CSIS 541 Project: Rev 3.0

  1. Save these files in C:\jakarta-tomcat-5.0.19\webapps\searchengine
       index.html   searchengine.jsp

  2. Save this file in C:\jakarta-tomcat-5.0.19\webapps\searchengine\WEB-INF
       web.xml

  3. Save these files in C:\jakarta-tomcat-5.0.19\webapps\searchengine\WEB-INF\classes\searchengine
       SearchResultBean.java   DataSourceBean.java    WordCounter.java
Don't forget to COMPILE the *.java files!

Program Description

  1. The program takes in as input a URL.

  2. It then checks to see if it is a valid URL.

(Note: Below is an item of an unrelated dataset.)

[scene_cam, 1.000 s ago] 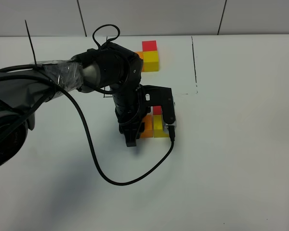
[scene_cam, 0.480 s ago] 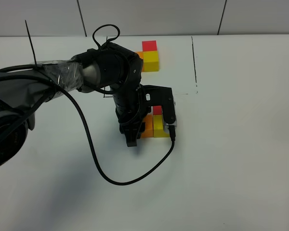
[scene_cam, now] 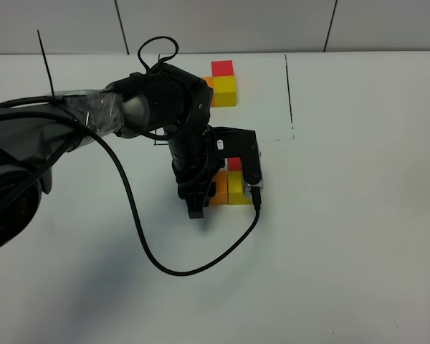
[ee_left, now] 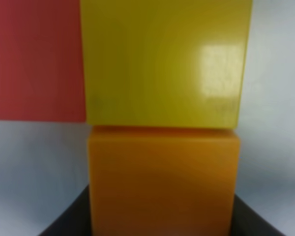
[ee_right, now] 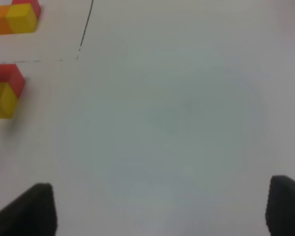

  3. If invalid URL, error message is displayed and user can try again.

  4. If URL is valid, it will save the page to a text file named inputpage.txt.
    (Stored in C:\jakarta-tomcat-5.0.19\bin).

  5. It then connects to the database and checks to see if URL is already in database.

  6. If URL already exists in database, goto 8.

  7. If URL does not exist in database, the program calls the WordCounter program to first strip off the HTML tags (output to pagestrip.txt) and then to count the keyword occurence on that page and saves the results into the database.

  8. It then calculates the weights of the URLs in the database.

  9. It then extracts all the pages (URLS) stored in the database that has weights not equal to zero and displays them on the results page.
There are severe limitations to this code at this time, as the function to strip off the HTML tags does so successfully only if the begin and end tags are on the same line.